Nothing but an exact repeat of the data, with pictures removed, belongs in the answer.
[Dataset excerpt — start]
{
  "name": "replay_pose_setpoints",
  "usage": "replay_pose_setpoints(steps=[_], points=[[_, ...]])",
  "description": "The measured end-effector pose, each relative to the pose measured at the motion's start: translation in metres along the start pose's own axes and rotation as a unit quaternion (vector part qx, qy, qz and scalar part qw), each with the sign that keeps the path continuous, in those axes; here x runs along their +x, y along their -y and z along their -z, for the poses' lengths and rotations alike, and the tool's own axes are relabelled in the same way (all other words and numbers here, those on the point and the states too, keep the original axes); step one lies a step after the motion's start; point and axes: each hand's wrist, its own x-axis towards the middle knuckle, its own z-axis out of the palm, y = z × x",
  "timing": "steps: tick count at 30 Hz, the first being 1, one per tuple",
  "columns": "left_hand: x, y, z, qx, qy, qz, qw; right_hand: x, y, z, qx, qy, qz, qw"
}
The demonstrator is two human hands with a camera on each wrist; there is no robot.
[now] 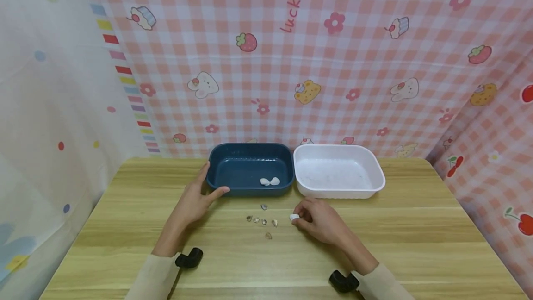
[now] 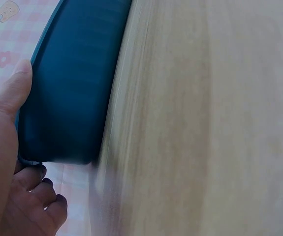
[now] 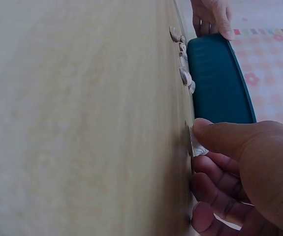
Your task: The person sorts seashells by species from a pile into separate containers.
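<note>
Closest to the camera, at the bottom of the head view, are your two light beige sleeves, with a bent black piece by each wrist. Your right hand has a small white ridged shell in its fingers. The thumb and the bent fingers pinch it, so the gap between them is just as wide as the shell. The shell is low over the wooden tabletop, in front of the gap between the two trays; you cannot tell if it touches the wood.

Just left of it lie six little brown and white shells. Four make a wobbly row, one sits closer to the trays, and one sits closer to you. Behind them stands a shiny dark blue tray with round corners. Inside it, near the front right corner, two white shells lie side by side.

Your left hand is at the blue tray's left end. Its thumb and first finger are spread wide, with the thumb touching the front rim.

To the right, close beside the blue tray, is a white tray of much the same shape. Behind both hangs a pink and white checked cloth with flowers and strawberries.
</note>
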Motion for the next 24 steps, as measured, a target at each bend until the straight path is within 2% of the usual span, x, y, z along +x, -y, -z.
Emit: replay_pose_setpoints(steps=[11, 19, 24], points=[[0.0, -0.001, 0.001, -0.002, -0.001, 0.0, 1.0, 0.001, 0.002, 0.003, 0.043, 0.016, -0.026, 0.9986], [0.0, 0.0, 0.0, -0.001, -0.001, -0.002, 1.0, 0.006, 0.012, 0.012, 0.081, 0.012, -0.008, 0.9966], [0.0, 0.0, 0.001, -0.001, 0.0, -0.001, 1.0, 0.014, 0.019, 0.02, 0.084, -0.002, 0.014, 0.9964]])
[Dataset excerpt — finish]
→ **Final answer**
{
  "name": "replay_pose_setpoints",
  "usage": "replay_pose_setpoints(steps=[_], points=[[_, ...]])",
  "description": "The measured end-effector pose, each relative to the pose measured at the motion's start: translation in metres along the start pose's own axes and rotation as a unit quaternion (vector part qx, qy, qz and scalar part qw), each with the sign that keeps the path continuous, in those axes; here x runs along their +x, y along their -y and z along their -z, for the poses' lengths and rotations alike, and the tool's own axes are relabelled in the same way (all other words and numbers here, those on the point and the states too, keep the original axes); step one lies a step after the motion's start; point and axes: each hand's wrist, its own x-axis towards the middle knuckle, its own z-axis out of the palm, y = z × x",
  "timing": "steps: tick count at 30 Hz, the first being 1, one per tuple",
  "columns": "left_hand: x, y, z, qx, qy, qz, qw; right_hand: x, y, z, qx, qy, qz, qw"
}
The demonstrator is two human hands with a camera on each wrist; there is no robot.
[now] 
[now] 
[now] 
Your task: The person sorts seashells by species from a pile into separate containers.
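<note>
Closest to the camera, at the bottom of the head view, are your two light beige sleeves, with a bent black piece by each wrist. Your right hand has a small white ridged shell in its fingers. The thumb and the bent fingers pinch it, so the gap between them is just as wide as the shell. The shell is low over the wooden tabletop, in front of the gap between the two trays; you cannot tell if it touches the wood.

Just left of it lie six little brown and white shells. Four make a wobbly row, one sits closer to the trays, and one sits closer to you. Behind them stands a shiny dark blue tray with round corners. Inside it, near the front right corner, two white shells lie side by side.

Your left hand is at the blue tray's left end. Its thumb and first finger are spread wide, with the thumb touching the front rim.

To the right, close beside the blue tray, is a white tray of much the same shape. Behind both hangs a pink and white checked cloth with flowers and strawberries.
</note>
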Motion for the next 24 steps, as measured, a target at each bend until the straight path is within 2% of the usual span, x, y, z along +x, -y, -z.
Emit: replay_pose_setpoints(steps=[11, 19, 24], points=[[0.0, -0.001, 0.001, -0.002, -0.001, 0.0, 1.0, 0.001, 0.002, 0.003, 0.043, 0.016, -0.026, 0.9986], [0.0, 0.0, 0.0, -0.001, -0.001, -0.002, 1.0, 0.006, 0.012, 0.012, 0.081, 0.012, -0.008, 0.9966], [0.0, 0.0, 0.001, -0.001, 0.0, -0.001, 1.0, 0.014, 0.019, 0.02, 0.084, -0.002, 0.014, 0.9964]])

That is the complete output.